Il pozzo (1n+1s) porta nella saletta Tomba di Guido. (-350 circa). Qui si
dipartono due vie, quella seguita dall’acqua scende un paio di salti P8+P10 e
termina su un sifone, Sifone Morto, ma la stessa si
ricongiunge all’altra via che funge da Bypass. Dalla saletta si imbocca invece un
breve cunicolo che immette direttamente su un P10 (1n+1n). Alla base di questo
si sente l’acqua della via attiva che scorre dietro in fragile diaframma di
roccia. Sulla sinistra invece una stretta condotta percorsa da una furiosa
corrente d’aria, (uscente in estate) Foce del Vento, porta in alcuni
metri ad affacciarsi sul successivo P30 Pozzo dei Gorgonauti.  Il pozzo parte direttamente dall’uscita della
condotta, (1n+1n), ma essendo in parte appoggiato su una grande colata non si
presenta particolarmente scomodo. Segue un primo frazionamento (1n) quindi
proseguendo sempre contro colata si arriva sul primo gradone a circa metà del
pozzo. Qui da una stretta cengia di concrezioni e lame parte la seconda tratta (2n) che in libera permette di atterrare
nel lago sottostante. Gli ambienti in questa parte sono più ampi, ma costantemente
battuti dall’acqua e privi di qualsiasi spazio dove sostare. Segue quindi un
saltino P3 (1n) con partenza stretta e scomoda; s’incontra a questo punto
l’unico arrivo attualmente conosciuto: una bella condotta di apre sulla
sinistra a non più di 3-4 metri d’altezza, apportando una discreta quantità
d’acqua. Segue immediatamente un P7 (1s+1n) con arrivo sul solito lago e quindi
una serie di brevi salti arrampicabili fino all’imbocco del P55 Pozzo
delle Meteoriti. Questa
verticale è composta da tre salti interrotti da cenge, ed appare impostata su
ambienti più grandi e con roccia pulita, anche qui l’aria che sale è sempre
forte. La partenza (1s+1s+1s) porta subito a traversare sulla sinistra per
evitare il getto della cascata, quindi nuovamente a sinistra (1s) fino ad una
calata di circa 15 metri che permette di atterrare sulla prima cengia. A questo
punto sempre ruotando a sinistra (1s) si scende fino alla seconda cengia per
altri 15 metri. Da questo terrazzo (1s+1n) una partenza esposta su un grande ponte
di roccia a sinistra permette di scendere in libera per altri 20 metri circa,
evitando l’acqua. L’intero pozzo è comunque molto bagnato, anche considerato
l’uso delle mute.(-450/470) Dallo stato delle corde, non sembra comunque che
questa parte della grotta risenta di piene particolarmente violente durante
l’inverno, e considerata l’assenza di grandi arrivi la cosa appare credibile.
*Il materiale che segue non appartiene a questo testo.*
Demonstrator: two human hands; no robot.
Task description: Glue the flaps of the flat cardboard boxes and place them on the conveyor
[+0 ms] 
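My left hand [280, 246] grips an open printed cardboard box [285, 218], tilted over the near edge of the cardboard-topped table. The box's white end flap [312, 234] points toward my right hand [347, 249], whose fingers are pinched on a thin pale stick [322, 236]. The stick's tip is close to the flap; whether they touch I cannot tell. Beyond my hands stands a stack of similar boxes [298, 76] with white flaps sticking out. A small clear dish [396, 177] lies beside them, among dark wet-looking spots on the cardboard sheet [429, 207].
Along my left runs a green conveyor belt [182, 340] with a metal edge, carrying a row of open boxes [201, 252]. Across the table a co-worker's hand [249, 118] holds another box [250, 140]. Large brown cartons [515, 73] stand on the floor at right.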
Il pozzo termina sull’ennesimo lago da attraversare più o meno a nuoto. La via,
sempre evidente, continua lungo un meandro in discesa che porta subito ad un
P10 (1s), segue un P15 (1s+1s) e quindi in successione un P5 (1s) e un P10 (1n)
e quindi un P15 (?) Anche lungo questa seri di salti, denominata Via
dell’Acqua Marcia, non s’incontrano tratti asciutti, ma solo grandi marmitte
allagate, e brevi tratti di gallerie piene di latte di monte. La sequenza di
salti è questo punto interrotta da alcune decine di metri di meandro in ripida
discesa, fino alla partenza del successivo P17 (1n), (-530/550) che in due
salti permette di affacciarsi infine su un ambiente più grande, forse un P30.
L’aria è sempre forte e si avverte distintamente.